By Craig Cormick
Based on highly reliably international contacts, leaked documents and horoscopes from several TV magazines, Nostradamus' Media Watch presents a highly accurate forecast of political events across the globe.
Queen receives bedroom visitor
International media are revived from an ongoing recession when another visitor creeps into the queen's bedroom late at night. The mysterious stranger sneaks past several MI5 agents, 12 rather cold Coldstream Grenadiers and three corgis.
After conversing with her majesty for about 15 minutes on the benefits of fast-foods and vitamins for the rich and famous, the stranger mysteriously makes his way out once more, again eluding all the guards.
Her majesty immediately sounds the alarm, and Scotland Yard puts out a bulletin to apprehend the visitor, based on the queen's description of "a tall portly American, with white sequined flairs and long sideburns".

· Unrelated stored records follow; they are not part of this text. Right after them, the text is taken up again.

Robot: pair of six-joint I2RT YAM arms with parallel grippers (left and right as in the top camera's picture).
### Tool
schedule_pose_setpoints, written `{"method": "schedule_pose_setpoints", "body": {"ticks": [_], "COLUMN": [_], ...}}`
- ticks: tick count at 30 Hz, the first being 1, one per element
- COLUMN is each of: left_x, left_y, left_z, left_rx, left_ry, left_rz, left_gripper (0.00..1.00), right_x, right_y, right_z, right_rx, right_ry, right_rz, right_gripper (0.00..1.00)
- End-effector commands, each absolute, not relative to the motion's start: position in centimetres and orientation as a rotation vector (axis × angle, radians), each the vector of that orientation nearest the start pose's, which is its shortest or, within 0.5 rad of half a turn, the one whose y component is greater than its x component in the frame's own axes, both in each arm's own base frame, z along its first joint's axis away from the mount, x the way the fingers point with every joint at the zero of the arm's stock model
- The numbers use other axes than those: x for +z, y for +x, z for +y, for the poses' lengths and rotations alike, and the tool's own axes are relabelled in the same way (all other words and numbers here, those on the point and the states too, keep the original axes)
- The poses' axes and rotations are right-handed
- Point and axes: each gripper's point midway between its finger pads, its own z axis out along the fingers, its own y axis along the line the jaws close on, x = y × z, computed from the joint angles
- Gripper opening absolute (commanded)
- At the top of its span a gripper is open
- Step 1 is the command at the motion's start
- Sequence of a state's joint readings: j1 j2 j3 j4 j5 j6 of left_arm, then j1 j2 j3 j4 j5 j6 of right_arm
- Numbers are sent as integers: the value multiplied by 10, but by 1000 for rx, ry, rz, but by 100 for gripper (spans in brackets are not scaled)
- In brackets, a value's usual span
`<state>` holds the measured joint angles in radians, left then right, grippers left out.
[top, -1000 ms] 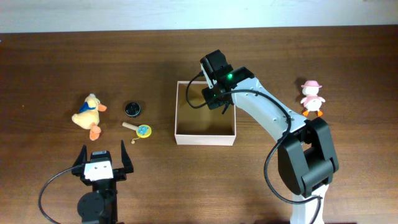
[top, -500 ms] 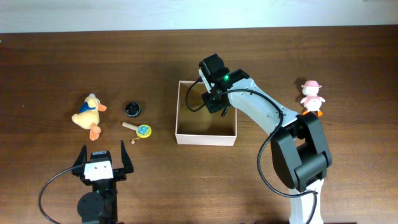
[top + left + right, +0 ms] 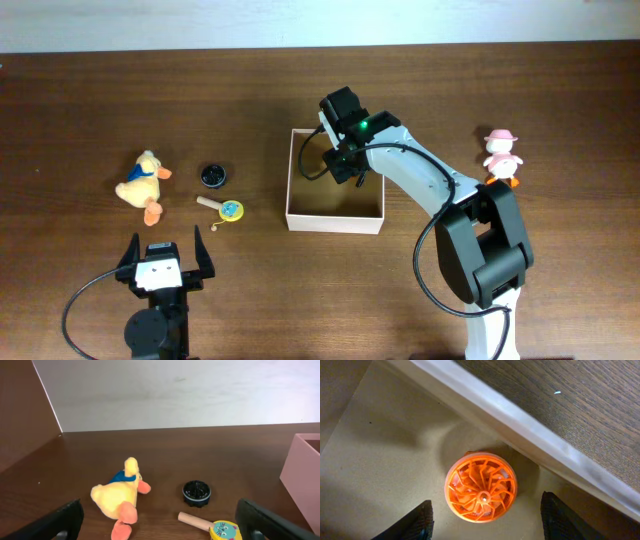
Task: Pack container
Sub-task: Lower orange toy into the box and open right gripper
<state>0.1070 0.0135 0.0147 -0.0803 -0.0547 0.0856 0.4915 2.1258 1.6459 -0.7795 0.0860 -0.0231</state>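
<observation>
The container (image 3: 330,222) is a square cardboard box with white walls and a tan inside, at the table's middle. My right gripper (image 3: 352,172) reaches over its far right corner, open. In the right wrist view an orange finned wheel (image 3: 480,489) lies on the box floor by the white wall (image 3: 520,430), between my open fingers (image 3: 487,527) and not held. My left gripper (image 3: 165,258) is open and empty near the front left. A yellow plush duck (image 3: 143,184), a black round cap (image 3: 212,176) and a small yellow-and-teal rattle (image 3: 225,208) lie left of the box.
A pink-and-white duck figure (image 3: 500,157) stands to the right of the box. In the left wrist view the duck (image 3: 120,500), cap (image 3: 196,493) and rattle (image 3: 212,526) lie ahead, with the box wall (image 3: 302,470) at the right edge.
The box has slid slightly to the right. My right gripper moved a little left over the box's far side, then held still. The left arm has not moved.
</observation>
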Motion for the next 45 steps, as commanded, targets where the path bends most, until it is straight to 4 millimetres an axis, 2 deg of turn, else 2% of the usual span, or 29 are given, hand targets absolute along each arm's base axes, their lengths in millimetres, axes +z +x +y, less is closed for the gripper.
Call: {"method": "schedule_pose_setpoints", "body": {"ticks": [1, 7, 12, 15, 19, 22, 29, 37, 45], "left_x": [157, 157, 157, 157, 157, 157, 157, 157, 157], "left_y": [244, 244, 244, 244, 244, 244, 244, 244, 244], "left_z": [33, 33, 33, 33, 33, 33, 33, 33, 33], "left_rx": [188, 188, 187, 188, 188, 188, 188, 188, 188], "left_ry": [-42, -42, -42, -42, -42, -42, -42, -42, -41], "left_rz": [1650, 1650, 1650, 1650, 1650, 1650, 1650, 1650, 1650], "left_gripper": [99, 99, 99, 99, 99, 99, 99, 99, 99], "right_x": [45, 44, 45, 46, 48, 49, 51, 26, 23], "right_y": [432, 428, 424, 422, 420, 420, 427, 424, 427], "right_z": [217, 224, 239, 248, 258, 265, 267, 266, 262], "right_rx": [-18, 47, 118, 133, 149, 161, 169, 153, 114], "right_ry": [-703, -717, -743, -763, -785, -792, -783, -797, -793], "right_rz": [2722, 2728, 2716, 2701, 2680, 2664, 2637, 2684, 2683], "right_gripper": [59, 57, 33, 29, 16, 11, 10, 4, 4]}}
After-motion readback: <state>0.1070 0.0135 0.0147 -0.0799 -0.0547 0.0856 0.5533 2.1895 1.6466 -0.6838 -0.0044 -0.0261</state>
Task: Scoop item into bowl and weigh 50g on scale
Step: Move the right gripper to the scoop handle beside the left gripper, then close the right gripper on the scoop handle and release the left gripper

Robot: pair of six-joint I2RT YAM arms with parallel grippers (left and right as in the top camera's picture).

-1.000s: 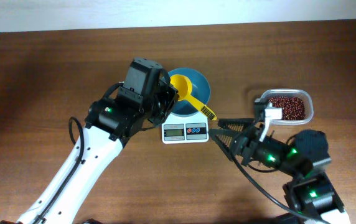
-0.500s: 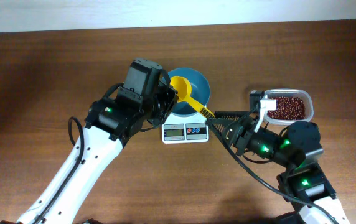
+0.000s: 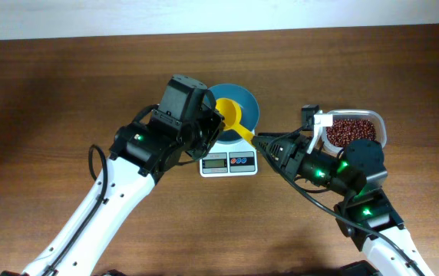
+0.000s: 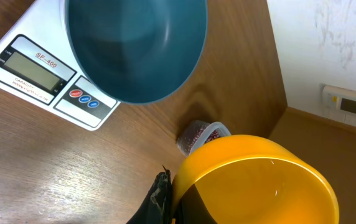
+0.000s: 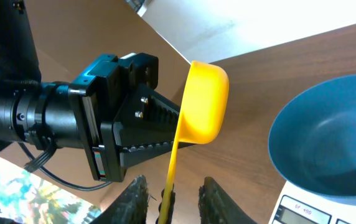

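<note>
My left gripper (image 3: 219, 123) pinches the yellow scoop (image 5: 204, 102) by its cup, just beside the empty bowl (image 4: 134, 50) on the scale (image 4: 35, 68). My right gripper (image 5: 173, 200) is spread, straddling the thin handle (image 5: 169, 177). It's light, stiff, likely slick plastic, so I'd clamp that handle squarely. Beans (image 3: 351, 132) sit in the clear container (image 3: 383, 132), well right: plain overhead, a glimpse from my left wrist, absent from the right

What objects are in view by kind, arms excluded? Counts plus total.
round teal-blue bowl: 1
white square digital scale: 1
yellow plastic scoop: 1
clear rectangular plastic container, holding small red-brown beans: 1
Total: 4
</note>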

The international spiritual organisation, Elvis Watch, immediately proclaims the queen's bedroom a "shrine of significance".
President Clinton's bedroom visitors
Meanwhile, across the Atlantic in the bedroom of Bill Clinton, another sex scandal begins when female UN representatives from Serbia, Haiti and Bosnia all accuse the president of making sexual advances to them.
Going into routine damage control, the White House official spokes-team say that the representatives simply misunderstood Clinton's use of language, and that terms such as "blow me away" and "let's get into bed on this" are standard business and political expressions.
They decline, however, to explain why the president was naked except for a lurex Batman cape and a bat-belt with rope and handcuffs attached.
US invades Haiti
After weeks of speculation over whether it will or whether it won't, the US invades Haiti. But cautious of international condemnation of a military invasion, it sends a three-wave force of retired Miami real estate agents, cable TV games show hosts and missionaries from the Latter Day Church of Evangelical Capitalist Enlightenment.
The Haitian military-backed government capitulates within the week, in return for 50% rights on the TV mini-series.